As Nanos began to drive away with the victim and her mother still in the car, defendant attempted to flee from McShaffry. Nanos stopped the car and joined the pursuit. When the officers caught defendant, he resisted, and the officers subdued him. The next day, when the victim gave a videotaped statement to Investigator William Kirkbride of the Cape May County Prosecutor's Office, she said a policeman "came up to her and was happy and told her that the guy that they arrested had gotten a beating."

Defendant raises the following points on appeal:


A. Trial Counsel's Failure To Pursue A Wade Hearing Mandates That His Convictions Be Reversed

B. Trial Counsel's Failure to Pursue A Michaels Hearing Mandates That His Convictions Be reversed

We previously held that by failing to move for a Wade*fn1

hearing to challenge the showup identification, trial counsel was ineffective under the Strickland/Fritz*fn2 test. Aruanno, supra, No. A-5509-06 (slip op. at 26-27). We remanded this matter to the trial court to conduct a Wade hearing and determine whether defendant was entitled to a new trial. Ibid. We also suggested "that the [trial] judge permit further development of the Michaels*fn3 issue and, if necessary, conduct all appropriate additional proceedings thereby warranted." Id., slip op. at 30. On remand, the trial judge determined that the identification and victim's statement were properly admitted at trial. Defendant now challenges that decision.

Defendant argues that the victim's visual identification was tainted by her having heard the police broadcast, and by her identification of defendant's voice, which defendant asserts was also untrustworthy. Defendant also argues that the judge "grossly underestimated the impact of defendant's struggle with the police in the context of the Michaels holding," and that the judge's decision that the victim's statement was reliable was therefore erroneous. We affirm, substantially for the reasons explained by Judge Garofolo in his November 30, 2009 opinion.
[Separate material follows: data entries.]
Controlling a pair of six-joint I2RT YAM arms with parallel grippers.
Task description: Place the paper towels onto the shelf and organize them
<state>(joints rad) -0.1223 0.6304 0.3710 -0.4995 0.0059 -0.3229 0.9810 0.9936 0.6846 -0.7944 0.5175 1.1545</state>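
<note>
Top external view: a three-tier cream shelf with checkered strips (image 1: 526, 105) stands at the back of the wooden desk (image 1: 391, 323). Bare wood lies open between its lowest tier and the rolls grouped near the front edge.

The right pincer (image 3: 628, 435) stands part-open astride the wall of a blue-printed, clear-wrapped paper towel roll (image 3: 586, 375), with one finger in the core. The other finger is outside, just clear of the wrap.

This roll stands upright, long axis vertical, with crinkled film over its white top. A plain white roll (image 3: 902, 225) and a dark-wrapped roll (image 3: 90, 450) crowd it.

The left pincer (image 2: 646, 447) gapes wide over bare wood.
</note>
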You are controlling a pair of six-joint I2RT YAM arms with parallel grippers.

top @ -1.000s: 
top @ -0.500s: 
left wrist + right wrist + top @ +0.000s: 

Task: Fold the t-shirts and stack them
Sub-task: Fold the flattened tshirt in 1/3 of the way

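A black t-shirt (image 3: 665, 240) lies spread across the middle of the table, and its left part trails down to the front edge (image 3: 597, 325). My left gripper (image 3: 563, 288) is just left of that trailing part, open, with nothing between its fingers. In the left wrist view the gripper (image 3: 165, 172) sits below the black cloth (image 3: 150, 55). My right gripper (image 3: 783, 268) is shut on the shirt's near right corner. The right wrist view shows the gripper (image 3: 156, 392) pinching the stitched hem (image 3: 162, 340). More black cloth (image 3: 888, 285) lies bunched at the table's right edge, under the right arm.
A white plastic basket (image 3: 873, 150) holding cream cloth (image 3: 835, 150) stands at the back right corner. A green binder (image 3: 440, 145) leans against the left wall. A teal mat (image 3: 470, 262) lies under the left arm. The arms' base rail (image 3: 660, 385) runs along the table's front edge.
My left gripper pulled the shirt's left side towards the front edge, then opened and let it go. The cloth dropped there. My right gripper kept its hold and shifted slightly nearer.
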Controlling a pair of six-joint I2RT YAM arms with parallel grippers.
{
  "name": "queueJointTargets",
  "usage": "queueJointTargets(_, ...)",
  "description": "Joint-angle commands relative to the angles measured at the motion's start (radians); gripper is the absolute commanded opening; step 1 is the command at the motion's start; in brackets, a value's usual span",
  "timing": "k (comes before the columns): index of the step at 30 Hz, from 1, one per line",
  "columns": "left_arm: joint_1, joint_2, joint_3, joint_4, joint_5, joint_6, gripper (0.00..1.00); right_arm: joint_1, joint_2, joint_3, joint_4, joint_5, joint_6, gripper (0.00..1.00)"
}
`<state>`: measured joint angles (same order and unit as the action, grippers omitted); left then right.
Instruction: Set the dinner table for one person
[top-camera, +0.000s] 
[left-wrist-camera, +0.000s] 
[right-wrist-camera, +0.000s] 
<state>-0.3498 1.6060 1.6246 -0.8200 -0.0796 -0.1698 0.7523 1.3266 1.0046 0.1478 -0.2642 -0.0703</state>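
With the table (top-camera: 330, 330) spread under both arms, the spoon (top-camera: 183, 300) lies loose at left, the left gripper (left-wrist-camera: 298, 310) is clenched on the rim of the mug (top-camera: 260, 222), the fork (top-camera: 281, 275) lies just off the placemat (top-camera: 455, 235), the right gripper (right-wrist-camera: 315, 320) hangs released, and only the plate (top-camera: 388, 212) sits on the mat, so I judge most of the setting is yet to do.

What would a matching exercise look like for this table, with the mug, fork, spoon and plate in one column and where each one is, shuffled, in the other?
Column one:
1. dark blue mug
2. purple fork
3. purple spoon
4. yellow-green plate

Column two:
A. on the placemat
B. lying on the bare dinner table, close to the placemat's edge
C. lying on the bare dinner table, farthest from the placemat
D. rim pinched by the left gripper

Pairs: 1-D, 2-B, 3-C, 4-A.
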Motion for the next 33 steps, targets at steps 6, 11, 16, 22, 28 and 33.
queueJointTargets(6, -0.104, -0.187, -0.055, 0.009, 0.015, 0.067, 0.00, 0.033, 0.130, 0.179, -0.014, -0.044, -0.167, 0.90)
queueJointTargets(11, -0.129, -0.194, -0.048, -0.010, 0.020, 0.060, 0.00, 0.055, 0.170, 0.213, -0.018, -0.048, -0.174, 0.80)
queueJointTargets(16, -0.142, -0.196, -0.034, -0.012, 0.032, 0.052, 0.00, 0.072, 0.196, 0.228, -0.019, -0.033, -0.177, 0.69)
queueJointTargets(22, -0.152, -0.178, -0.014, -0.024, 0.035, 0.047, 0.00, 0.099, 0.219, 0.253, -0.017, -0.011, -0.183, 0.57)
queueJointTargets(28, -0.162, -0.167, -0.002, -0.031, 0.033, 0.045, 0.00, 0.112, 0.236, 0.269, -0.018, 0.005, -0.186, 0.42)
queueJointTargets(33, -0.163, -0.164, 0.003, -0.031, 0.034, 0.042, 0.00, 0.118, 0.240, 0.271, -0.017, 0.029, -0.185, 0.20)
Judge Garofolo evaluated the victim's opportunity to observe defendant, the detailed nature of her description of defendant, the degree of attention she gave to observing defendant, the relatively short time between the assault and her identification of defendant, her emotional reaction to hearing defendant's voice, and the degree of certainty of her identification of defendant as the perpetrator. The judge also considered that the victim made both voice and facial identifications. After considering the totality of the circumstances, Judge Garofolo determined that the inherent suggestiveness of the showup procedure was substantially overcome by the "sum of factors which support the reliability of [the victim's] identification." See State v. Herrera, 187 N.J. 493, 506-07 (2006).*fn4 Having considered the record in light of the applicable legal principles, we find no reason to disturb that determination.

As to the victim's statement, defendant's argument that the judge "grossly underestimated the impact of defendant's struggle with the police" amounts to nothing more than second-guessing in conclusory fashion the weight the judge gave to the evidence. The argument also disregards our standard of review of "a trial judge's finding that a child's statement meets the trustworthiness requirement of N.J.R.E. 803(c)(27)," under which we "affirm unless the judge's determination amounted to an abuse of discretion." State v. P.S., 202 N.J. 232, 250 (2010). The record demonstrates nothing to suggest such an abuse of discretion.